Transformer Quantization
This repository contains the implementation and experiments for the paper presented in
Yelysei Bondarenko1, Markus Nagel1, Tijmen Blankevoort1, "Understanding and Overcoming the Challenges of Efficient Transformer Quantization", EMNLP 2021. [ACL Anthology] [ArXiv]
1 Qualcomm AI Research (Qualcomm AI Research is an initiative of Qualcomm Technologies, Inc.)
Reference
If you find our work useful, please cite
@inproceedings{bondarenko-etal-2021-understanding,
title = "Understanding and Overcoming the Challenges of Efficient Transformer Quantization",
author = "Bondarenko, Yelysei and
Nagel, Markus and
Blankevoort, Tijmen",
booktitle = "Proceedings of the 2021 Conference on Empirical Methods in Natural Language Processing",
month = nov,
year = "2021",
address = "Online and Punta Cana, Dominican Republic",
publisher = "Association for Computational Linguistics",
url = "https://aclanthology.org/2021.emnlp-main.627",
pages = "7947--7969",
abstract = "Transformer-based architectures have become the de-facto standard models for a wide range of Natural Language Processing tasks. However, their memory footprint and high latency are prohibitive for efficient deployment and inference on resource-limited devices. In this work, we explore quantization for transformers. We show that transformers have unique quantization challenges {--} namely, high dynamic activation ranges that are difficult to represent with a low bit fixed-point format. We establish that these activations contain structured outliers in the residual connections that encourage specific attention patterns, such as attending to the special separator token. To combat these challenges, we present three solutions based on post-training quantization and quantization-aware training, each with a different set of compromises for accuracy, model size, and ease of use. In particular, we introduce a novel quantization scheme {--} per-embedding-group quantization. We demonstrate the effectiveness of our methods on the GLUE benchmark using BERT, establishing state-of-the-art results for post-training quantization. Finally, we show that transformer weights and embeddings can be quantized to ultra-low bit-widths, leading to significant memory savings with a minimum accuracy loss.
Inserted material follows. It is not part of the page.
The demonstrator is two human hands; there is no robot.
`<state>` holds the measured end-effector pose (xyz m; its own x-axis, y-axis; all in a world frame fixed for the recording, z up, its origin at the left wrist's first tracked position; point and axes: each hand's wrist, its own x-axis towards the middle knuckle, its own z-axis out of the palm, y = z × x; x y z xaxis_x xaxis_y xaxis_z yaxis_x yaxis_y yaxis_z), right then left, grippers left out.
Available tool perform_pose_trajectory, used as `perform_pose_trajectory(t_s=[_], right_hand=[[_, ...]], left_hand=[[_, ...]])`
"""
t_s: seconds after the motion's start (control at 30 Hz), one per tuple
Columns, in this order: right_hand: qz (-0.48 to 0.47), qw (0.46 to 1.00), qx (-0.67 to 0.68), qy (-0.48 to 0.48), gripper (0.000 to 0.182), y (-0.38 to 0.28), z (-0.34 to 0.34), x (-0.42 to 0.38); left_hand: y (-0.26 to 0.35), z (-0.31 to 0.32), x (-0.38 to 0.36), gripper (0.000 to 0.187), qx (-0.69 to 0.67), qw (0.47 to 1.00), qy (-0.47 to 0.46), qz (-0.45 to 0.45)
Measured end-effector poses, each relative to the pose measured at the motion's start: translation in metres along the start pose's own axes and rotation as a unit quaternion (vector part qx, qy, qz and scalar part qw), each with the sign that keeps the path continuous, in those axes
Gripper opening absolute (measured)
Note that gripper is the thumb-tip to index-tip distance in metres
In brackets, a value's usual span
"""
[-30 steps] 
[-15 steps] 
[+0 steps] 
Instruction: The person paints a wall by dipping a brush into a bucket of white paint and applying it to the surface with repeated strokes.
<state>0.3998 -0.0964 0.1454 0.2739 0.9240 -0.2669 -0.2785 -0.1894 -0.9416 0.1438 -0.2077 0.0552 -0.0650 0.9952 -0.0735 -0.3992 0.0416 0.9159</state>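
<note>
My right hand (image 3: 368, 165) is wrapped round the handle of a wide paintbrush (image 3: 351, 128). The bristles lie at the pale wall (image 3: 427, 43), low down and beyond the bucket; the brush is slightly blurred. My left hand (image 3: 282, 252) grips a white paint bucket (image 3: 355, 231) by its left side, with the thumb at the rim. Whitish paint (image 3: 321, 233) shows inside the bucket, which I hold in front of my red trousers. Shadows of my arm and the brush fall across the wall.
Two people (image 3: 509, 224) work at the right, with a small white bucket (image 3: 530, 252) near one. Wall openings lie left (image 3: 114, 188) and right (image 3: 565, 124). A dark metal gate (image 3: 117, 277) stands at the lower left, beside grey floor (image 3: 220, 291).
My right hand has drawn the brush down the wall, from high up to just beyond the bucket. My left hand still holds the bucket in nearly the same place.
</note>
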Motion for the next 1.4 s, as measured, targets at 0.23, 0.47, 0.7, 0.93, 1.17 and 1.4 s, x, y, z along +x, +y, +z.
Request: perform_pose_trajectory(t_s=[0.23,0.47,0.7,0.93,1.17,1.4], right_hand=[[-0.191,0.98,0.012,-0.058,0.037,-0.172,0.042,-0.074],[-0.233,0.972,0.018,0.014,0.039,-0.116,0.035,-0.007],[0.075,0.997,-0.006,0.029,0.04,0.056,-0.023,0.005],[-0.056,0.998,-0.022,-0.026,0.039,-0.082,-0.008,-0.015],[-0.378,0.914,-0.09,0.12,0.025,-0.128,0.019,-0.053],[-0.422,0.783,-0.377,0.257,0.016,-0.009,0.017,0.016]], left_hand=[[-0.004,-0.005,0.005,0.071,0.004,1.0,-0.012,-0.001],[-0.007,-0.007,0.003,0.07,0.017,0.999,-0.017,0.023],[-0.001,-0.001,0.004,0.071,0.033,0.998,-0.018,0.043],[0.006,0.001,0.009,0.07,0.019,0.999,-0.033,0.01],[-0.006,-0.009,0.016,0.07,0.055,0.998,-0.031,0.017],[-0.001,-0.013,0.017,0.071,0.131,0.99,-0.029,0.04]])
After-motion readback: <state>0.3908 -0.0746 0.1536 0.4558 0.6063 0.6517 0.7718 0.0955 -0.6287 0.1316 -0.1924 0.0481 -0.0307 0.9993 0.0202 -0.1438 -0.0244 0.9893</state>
Our source code is available at \url{https://github.com/qualcomm-ai-research/transformer-quantization}.",
}
How to install
First, ensure locale variables are set as follows:
export LC_ALL=C.UTF-8
export LANG=C.UTF-8
Second, make sure to have Python ≥3.6 (tested with Python 3.6.8) and ensure the latest version of pip
(tested with 21.2.4):
pip install --upgrade --no-deps pip
Next, install PyTorch 1.4.0 with the appropriate CUDA version (tested with CUDA 10.0, CuDNN 7.6.3):
pip install torch==1.4.0 torchvision==0.5.0 -f https://download.pytorch.org/whl/torch_stable.html
Finally, install the remaining dependencies using pip:
pip install -r requirements.txt
To run the code, the project root directory needs to be added to your pythonpath:
export PYTHONPATH="${PYTHONPATH}:/path/to/this/dir"
Running experiments
The main run file to reproduce all experiments is main.py
. It contains 4 commands to train and validate FP32 and quantized model:
Usage: main.py [OPTIONS] COMMAND [ARGS]...
Options:
--help Show this message and exit.
Commands:
train-baseline
train-quantized
validate-baseline
validate-quantized
You can see the full list of options for each command using python main.py [COMMAND] --help
.
A. FP32 fine-tuning
To start with, you need to get the fune-tuned model(s) for the GLUE task of interest. Example run command for fine-tuning:
python main.py train-baseline --cuda --save-model --model-name bert_base_uncased --task rte \
--learning-rate 3e-05 --batch-size 8 --eval-batch-size 8 --num-epochs 3 --max-seq-length 128 \
--seed 1000 --output-dir /path/to/output/dir/
You can also do it directly using HuggingFace library [examples]. In all experiments we used seeds 1000 - 1004 and reported the median score. The sample output directory looks as follows:
/path/to/output/dir
├── config.out
├── eval_results_rte.txt
├── final_score.txt
├── out
│ ├── config.json # Huggingface model config
│ ├── pytorch_model.bin # PyTorch model checkpoint
│ ├── special_tokens_map.json
│ ├── tokenizer_config.json # Huggingface tokenizer config
│ ├── training_args.bin
│ └── vocab.txt # Vocabulary
└── tb_logs # TensorBoard logs
├── 1632747625.1250594
│ └── events.out.tfevents.*
└── events.out.tfevents.*
For validation (both full-precision and quantized), it is assumed that these output directories with the fine-tuned checkpoints are aranged as follows (you can also use a subset of GLUE tasks):
/path/to/saved_models/
├── rte/rte_model_dir
│ ├── out
│ │ ├── config.json # Huggingface model config
│ │ ├── pytorch_model.bin # PyTorch model checkpoint
│ │ ├── tokenizer_config.json # Huggingface tokenizer config
│ │ ├── vocab.txt # Vocabulary
│ │ ├── (...)
├── cola/cola_model_dir
│ ├── out
│ │ ├── (...)
├── mnli/mnli_model_dir
│ ├── out
│ │ ├── (...)
├── mrpc/mrpc_model_dir
│ ├── out
│ │ ├── (...)
├── qnli/qnli_model_dir
│ ├── out
│ │ ├── (...)
├── qqp/qqp_model_dir
│ ├── out
│ │ ├── (...)
├── sst2/sst2_model_dir
│ ├── out
│ │ ├── (...)
└── stsb/stsb_model_dir
├── out
│ ├── (...)
Note, that you have to create this file structure manually.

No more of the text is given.